→ **What is being asked**
Return the following from the records below: each line, word for word, starting with the line that contains "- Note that" and going on through the line that contains "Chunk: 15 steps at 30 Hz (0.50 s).", with nothing outside that range.

═══ Records shown

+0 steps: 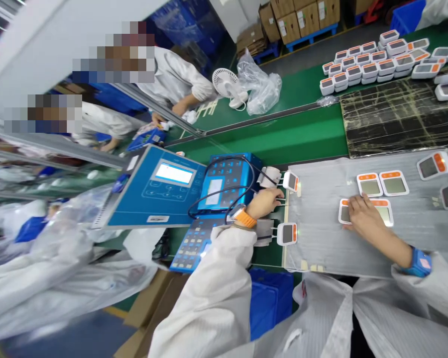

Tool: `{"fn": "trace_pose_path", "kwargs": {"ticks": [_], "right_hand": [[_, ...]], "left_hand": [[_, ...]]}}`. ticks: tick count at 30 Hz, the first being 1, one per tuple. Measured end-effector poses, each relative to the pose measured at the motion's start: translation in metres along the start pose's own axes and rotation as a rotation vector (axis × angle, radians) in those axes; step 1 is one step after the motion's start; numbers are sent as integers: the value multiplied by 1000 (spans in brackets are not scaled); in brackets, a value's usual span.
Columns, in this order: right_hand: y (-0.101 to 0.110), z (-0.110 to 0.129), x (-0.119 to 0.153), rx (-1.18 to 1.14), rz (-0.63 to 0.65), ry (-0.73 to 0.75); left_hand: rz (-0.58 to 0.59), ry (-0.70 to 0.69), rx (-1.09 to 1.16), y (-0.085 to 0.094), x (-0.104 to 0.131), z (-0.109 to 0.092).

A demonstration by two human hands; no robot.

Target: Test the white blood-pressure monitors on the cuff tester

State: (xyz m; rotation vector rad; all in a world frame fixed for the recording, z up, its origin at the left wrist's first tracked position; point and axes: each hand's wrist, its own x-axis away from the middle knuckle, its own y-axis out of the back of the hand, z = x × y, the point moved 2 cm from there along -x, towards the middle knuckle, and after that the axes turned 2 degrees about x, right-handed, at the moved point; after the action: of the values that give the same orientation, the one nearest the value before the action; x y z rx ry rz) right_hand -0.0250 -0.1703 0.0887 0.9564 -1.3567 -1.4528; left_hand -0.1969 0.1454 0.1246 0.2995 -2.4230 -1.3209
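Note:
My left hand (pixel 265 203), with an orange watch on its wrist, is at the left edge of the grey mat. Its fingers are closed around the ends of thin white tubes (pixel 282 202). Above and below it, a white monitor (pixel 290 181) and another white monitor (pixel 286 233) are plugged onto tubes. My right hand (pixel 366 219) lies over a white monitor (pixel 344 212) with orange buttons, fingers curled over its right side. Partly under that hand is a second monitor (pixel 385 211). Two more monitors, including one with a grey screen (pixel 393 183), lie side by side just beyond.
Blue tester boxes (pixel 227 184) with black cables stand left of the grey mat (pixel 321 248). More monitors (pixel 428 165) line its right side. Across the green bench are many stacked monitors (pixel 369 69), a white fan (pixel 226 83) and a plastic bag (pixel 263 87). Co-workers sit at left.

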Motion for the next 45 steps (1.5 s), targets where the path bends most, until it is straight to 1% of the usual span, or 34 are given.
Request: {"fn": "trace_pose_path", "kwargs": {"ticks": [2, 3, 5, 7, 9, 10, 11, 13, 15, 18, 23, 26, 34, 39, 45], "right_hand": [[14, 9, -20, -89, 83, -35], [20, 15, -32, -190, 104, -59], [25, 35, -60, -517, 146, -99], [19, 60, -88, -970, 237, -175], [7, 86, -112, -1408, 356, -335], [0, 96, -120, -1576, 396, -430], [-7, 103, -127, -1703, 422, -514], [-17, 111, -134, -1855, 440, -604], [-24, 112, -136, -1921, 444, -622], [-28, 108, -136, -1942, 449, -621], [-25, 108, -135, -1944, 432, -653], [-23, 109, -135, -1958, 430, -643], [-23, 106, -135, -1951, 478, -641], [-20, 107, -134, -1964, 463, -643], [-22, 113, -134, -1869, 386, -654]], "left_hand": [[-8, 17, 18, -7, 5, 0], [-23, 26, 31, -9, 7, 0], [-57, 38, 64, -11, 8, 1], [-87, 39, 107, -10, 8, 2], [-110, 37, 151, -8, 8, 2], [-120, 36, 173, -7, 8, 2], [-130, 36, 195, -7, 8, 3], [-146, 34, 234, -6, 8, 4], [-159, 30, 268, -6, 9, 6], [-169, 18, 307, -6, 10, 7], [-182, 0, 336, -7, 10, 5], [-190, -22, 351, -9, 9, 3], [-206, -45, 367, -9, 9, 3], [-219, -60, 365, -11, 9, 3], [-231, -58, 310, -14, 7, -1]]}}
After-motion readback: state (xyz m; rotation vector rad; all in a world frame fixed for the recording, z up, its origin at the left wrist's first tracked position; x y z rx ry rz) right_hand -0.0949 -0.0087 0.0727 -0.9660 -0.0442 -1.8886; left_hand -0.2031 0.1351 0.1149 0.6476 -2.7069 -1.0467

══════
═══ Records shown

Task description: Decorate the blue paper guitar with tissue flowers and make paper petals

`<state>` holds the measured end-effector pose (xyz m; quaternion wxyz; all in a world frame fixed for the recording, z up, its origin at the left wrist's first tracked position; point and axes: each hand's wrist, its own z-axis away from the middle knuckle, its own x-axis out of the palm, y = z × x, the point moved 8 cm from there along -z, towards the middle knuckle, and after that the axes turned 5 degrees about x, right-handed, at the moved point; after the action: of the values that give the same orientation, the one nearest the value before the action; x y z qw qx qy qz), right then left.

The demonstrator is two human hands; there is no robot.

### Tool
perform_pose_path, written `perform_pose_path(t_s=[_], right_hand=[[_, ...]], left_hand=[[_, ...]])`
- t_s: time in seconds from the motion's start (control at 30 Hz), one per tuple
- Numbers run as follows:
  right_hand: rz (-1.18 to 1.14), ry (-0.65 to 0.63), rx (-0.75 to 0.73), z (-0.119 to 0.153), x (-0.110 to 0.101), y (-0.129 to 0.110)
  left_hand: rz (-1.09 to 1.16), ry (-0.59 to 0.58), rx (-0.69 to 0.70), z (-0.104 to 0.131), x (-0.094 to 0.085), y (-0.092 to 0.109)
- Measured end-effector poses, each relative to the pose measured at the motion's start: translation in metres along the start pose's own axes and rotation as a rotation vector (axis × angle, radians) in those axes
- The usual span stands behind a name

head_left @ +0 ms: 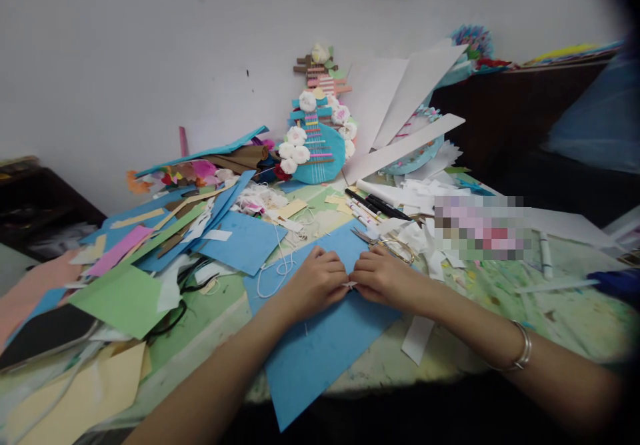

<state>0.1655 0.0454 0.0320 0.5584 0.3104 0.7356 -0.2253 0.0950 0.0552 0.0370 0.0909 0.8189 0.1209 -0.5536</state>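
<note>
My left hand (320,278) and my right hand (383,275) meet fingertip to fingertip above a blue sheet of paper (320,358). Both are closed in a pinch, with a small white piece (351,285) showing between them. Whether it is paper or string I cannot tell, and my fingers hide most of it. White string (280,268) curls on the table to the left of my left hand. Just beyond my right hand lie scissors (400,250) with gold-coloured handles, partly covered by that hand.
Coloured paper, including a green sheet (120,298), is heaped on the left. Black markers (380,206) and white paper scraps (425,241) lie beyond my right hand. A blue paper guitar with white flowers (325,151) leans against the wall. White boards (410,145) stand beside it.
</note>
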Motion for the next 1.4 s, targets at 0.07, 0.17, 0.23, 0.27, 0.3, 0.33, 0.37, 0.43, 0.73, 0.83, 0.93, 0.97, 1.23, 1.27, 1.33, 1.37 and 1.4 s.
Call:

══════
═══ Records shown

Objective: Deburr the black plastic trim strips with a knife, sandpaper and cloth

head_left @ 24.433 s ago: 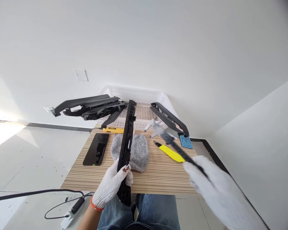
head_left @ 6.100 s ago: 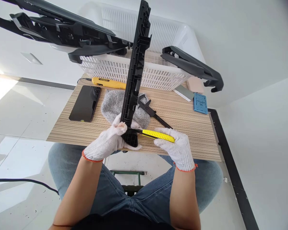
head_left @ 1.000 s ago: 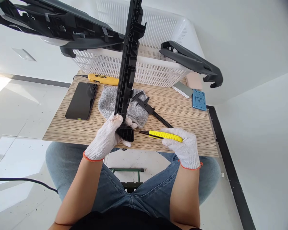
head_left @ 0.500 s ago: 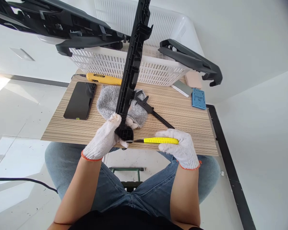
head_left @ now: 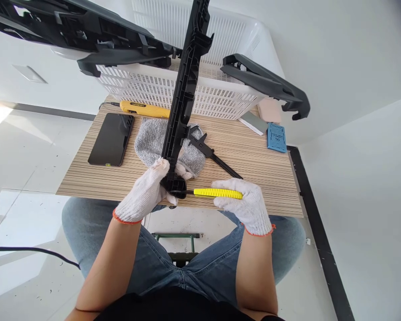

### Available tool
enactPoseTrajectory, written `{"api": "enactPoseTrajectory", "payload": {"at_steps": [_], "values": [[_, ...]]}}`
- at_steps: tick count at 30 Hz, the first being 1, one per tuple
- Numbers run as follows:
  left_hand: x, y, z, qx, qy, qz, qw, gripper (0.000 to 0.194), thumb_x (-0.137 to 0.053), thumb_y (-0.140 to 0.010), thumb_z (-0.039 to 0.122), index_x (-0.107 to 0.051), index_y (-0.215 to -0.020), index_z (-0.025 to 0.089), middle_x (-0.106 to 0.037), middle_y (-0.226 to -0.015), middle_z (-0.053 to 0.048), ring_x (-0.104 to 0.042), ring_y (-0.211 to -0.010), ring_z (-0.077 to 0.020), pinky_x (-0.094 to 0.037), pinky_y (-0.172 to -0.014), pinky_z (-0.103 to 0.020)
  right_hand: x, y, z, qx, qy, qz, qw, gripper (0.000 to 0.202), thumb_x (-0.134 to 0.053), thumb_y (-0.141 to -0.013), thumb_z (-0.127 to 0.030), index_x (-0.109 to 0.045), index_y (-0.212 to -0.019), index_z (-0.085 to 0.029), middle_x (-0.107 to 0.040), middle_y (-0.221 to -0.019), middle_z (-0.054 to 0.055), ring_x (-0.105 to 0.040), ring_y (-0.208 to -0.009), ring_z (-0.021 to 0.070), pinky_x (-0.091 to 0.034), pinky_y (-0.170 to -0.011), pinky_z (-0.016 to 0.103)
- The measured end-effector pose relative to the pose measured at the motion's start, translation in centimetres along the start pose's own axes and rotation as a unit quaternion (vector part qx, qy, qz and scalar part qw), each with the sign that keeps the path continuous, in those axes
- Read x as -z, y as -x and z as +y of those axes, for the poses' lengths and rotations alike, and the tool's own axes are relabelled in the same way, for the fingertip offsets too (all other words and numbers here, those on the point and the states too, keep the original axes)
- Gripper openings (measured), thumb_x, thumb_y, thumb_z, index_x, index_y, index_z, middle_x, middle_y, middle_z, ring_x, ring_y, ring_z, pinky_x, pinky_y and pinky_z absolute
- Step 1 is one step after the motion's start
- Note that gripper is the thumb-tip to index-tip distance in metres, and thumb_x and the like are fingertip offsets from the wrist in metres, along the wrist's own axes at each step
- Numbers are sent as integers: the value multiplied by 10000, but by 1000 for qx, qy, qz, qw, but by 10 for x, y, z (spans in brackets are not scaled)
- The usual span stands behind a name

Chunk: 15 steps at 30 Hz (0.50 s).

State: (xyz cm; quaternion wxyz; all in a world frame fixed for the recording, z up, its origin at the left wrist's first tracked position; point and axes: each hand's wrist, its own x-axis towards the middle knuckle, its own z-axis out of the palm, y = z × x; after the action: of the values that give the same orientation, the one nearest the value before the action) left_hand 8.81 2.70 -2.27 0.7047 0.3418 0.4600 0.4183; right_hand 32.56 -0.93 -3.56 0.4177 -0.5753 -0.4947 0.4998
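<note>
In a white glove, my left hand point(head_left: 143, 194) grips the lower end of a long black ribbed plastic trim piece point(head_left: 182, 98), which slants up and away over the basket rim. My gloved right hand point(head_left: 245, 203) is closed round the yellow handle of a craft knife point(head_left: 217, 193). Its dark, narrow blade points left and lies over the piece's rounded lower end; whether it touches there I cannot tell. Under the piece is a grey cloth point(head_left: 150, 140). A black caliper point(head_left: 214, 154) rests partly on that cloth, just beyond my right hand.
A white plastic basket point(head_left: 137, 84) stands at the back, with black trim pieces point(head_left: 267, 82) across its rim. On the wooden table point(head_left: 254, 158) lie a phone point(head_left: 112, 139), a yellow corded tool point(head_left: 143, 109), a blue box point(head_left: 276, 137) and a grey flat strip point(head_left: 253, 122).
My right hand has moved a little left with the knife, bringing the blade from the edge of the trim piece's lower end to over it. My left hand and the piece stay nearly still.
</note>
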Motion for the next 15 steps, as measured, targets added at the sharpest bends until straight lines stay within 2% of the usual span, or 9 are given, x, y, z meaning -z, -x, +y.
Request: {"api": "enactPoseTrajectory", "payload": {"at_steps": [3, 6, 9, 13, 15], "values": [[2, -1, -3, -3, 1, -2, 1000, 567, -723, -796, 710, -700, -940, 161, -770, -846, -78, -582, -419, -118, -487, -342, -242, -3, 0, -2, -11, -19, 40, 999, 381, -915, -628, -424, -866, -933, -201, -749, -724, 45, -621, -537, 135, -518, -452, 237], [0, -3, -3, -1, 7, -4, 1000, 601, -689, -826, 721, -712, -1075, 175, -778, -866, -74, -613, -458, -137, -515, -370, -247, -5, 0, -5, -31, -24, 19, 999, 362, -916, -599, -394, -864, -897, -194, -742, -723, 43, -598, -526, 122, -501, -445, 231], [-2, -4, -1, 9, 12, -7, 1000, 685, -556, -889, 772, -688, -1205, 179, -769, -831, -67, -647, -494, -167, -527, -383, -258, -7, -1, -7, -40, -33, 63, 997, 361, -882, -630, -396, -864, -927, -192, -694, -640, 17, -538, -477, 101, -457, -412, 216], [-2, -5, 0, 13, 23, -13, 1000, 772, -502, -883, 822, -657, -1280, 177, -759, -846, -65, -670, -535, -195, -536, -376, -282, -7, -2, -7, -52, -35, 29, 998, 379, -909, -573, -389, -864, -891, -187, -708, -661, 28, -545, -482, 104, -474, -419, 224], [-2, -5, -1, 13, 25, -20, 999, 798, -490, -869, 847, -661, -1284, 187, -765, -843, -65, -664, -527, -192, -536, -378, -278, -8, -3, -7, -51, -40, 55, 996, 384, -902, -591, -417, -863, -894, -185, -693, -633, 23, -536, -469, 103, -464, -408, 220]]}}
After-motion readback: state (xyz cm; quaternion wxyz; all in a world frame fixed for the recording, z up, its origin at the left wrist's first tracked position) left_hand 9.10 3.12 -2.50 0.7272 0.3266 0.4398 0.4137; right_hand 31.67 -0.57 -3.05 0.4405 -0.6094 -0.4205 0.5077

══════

→ **Your solution**
- Note that gripper is the thumb-tip to index-tip distance in metres, and thumb_x and the like are fingertip offsets from the wrist in metres, along the wrist's own axes at each step
- Numbers are sent as integers: the value multiplied by 10000, but by 1000 for qx, qy, qz, qw, but by 10 for x, y, z (spans in brackets are not scaled)
- The usual span stands behind a name

Chunk: 15 steps at 30 Hz (0.50 s).

Output for the exercise is now complete.